The Baroque style proved highly popular in continental Europe, but was often viewed with suspicion in England, where it was considered "theatrical, exuberant and Catholic." It was superseded in Britain in the first quarter of the 18th century when four books highlighted the simplicity and purity of classical architecture. These were:
- Vitruvius Britannicus (The British Architect), published by Colen Campbell in 1715 (of which supplemental volumes appeared through the century);
- I quattro libri dell'architettura (The Four Books of Architecture), by Palladio himself, translated by Giacomo Leoni and published from 1715 onwards;
- De re aedificatoria (On the Art of Building), by Leon Battista Alberti, translated by Giacomo Leoni and published in 1726; and
- The Designs of Inigo Jones... with Some Additional Designs, published by William Kent in two volumes in 1727. A further volume, Some Designs of Mr. Inigo Jones and Mr. William Kent was published in 1744 by the architect John Vardy, an associate of Kent.

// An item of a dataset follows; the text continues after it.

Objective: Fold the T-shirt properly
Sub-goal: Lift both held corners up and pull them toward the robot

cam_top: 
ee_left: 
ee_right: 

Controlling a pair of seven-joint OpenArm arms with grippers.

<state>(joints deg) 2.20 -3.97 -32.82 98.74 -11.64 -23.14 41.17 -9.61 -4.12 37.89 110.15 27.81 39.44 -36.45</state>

The most favoured among patrons was the four-volume Vitruvius Britannicus by Campbell, (Note: Modern scholarship suggests that Campbell's talents as a copyist and self-publicist exceeded his architectural ability. John Harris, in his 1995 catalogue The Palladian Revival, accuses Campbell of "outrageous plagiari[sm]".) The series contains architectural prints of British buildings inspired by the great architects from Vitruvius to Palladio; at first mainly those of Inigo Jones, but the later works contained drawings and plans by Campbell and other 18th-century architects. (Note: Howard Colvin writes; "It was a book with a message, the superiority of 'antique simplicity' over the 'affected and licentious' forms of the Baroque".) These four books greatly contributed to Palladian architecture becoming established in 18th-century Britain. Campbell and Kent became the most fashionable and sought-after architects of the era. Campbell had placed his 1715 designs for the colossal Wanstead House near to the front of Vitruvius Britannicus, immediately following the engravings of buildings by Jones and Webb, "as an exemplar of what new architecture should be". On the strength of the book, Campbell was chosen as the architect for Henry Hoare I's Stourhead house. Hoare's brother-in-law, William Benson, had designed Wilbury House, the earliest 18th-century Palladian house in Wiltshire, which Campbell had also illustrated in Vitruvius Britannicus. (Note: In 1718 William Benson manoeuvred Sir Christopher Wren out of his post of Surveyor of the King's Works, but held the job for less than a year; John Summerson notes, "Benson proved his incompetence with surprising promptitude and resigned in 1719".)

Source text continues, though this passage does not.